- [Exercise aim] Reproduce each line of the material that follows, word for word.

- [Supplied information]
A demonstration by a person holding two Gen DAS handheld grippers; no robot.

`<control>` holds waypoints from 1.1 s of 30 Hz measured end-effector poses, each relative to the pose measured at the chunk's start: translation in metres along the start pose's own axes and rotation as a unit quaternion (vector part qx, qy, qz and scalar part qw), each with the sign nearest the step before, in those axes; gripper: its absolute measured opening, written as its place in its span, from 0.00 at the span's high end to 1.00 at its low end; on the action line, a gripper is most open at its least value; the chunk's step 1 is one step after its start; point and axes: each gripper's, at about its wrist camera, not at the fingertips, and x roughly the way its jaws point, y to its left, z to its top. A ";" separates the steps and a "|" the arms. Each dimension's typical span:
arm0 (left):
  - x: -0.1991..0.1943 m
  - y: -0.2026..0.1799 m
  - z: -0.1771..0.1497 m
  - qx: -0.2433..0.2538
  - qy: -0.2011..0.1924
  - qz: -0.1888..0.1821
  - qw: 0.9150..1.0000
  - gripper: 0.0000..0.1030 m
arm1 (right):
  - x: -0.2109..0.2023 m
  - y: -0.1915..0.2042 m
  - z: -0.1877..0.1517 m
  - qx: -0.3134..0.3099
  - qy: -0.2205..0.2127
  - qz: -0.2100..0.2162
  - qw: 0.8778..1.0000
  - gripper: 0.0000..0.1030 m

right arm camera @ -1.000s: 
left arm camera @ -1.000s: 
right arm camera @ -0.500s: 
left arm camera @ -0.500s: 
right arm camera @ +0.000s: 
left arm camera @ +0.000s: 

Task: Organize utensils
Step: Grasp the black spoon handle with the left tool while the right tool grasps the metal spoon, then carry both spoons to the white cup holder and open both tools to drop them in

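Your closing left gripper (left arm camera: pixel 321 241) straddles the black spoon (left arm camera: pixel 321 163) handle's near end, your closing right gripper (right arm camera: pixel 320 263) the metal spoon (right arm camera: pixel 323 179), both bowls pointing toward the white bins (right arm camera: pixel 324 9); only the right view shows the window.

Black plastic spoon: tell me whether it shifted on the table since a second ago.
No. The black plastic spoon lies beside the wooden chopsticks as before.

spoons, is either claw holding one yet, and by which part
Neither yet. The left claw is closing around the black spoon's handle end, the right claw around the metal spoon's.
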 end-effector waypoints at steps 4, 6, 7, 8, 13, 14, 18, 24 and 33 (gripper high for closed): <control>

- [Exercise output]
A demonstration by a person holding two Gen DAS handheld grippers; no robot.

`<control>` holds waypoints from 1.1 s of 30 Hz measured end-effector poses, each relative to the pose measured at the chunk's start: translation in metres along the start pose's own axes and rotation as a unit quaternion (vector part qx, qy, qz and scalar part qw), each with the sign nearest the step before, in those axes; gripper: its absolute measured opening, written as its place in its span, from 0.00 at the span's high end to 1.00 at its low end; on the action line, a gripper is most open at its least value; the chunk's step 1 is one step after its start; point and axes: each gripper's, at about its wrist camera, not at the fingertips, and x roughly the way its jaws point, y to its left, z to its top. A ";" separates the steps and a "|" the arms. Each dimension's typical span:
arm0 (left):
  - x: -0.1991..0.1943 m
  - y: -0.2026..0.1799 m
  - z: -0.1771..0.1497 m
  - qx: -0.2433..0.2538
  - qy: -0.2011..0.1924
  - qz: -0.1888..0.1821
  - qw: 0.9150..1.0000
  - gripper: 0.0000..0.1030 m
arm1 (right):
  - x: -0.2109..0.2023 m
  - y: -0.1915..0.2042 m
  - z: -0.1877..0.1517 m
  - qx: -0.3134..0.3099
  - qy: -0.2205..0.2127
  - qz: -0.2100..0.2162
  - qw: 0.8778..1.0000
  - gripper: 0.0000..0.1030 m

right arm camera @ -1.000s: 
left arm camera @ -1.000s: 
right arm camera @ -0.500s: 
left arm camera @ -0.500s: 
right arm camera @ +0.000s: 
left arm camera @ +0.000s: 

Task: Organize utensils
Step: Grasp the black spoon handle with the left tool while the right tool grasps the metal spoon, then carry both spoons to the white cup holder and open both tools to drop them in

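Your closing left gripper (left arm camera: pixel 321 241) straddles the black spoon (left arm camera: pixel 321 163) handle's near end, your closing right gripper (right arm camera: pixel 320 263) the metal spoon (right arm camera: pixel 323 179), both bowls pointing toward the white bins (right arm camera: pixel 324 9); only the right view shows the window.

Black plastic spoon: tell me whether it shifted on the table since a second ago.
No. The black plastic spoon lies beside the wooden chopsticks as before.

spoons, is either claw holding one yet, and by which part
Neither yet. The left claw is closing around the black spoon's handle end, the right claw around the metal spoon's.
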 end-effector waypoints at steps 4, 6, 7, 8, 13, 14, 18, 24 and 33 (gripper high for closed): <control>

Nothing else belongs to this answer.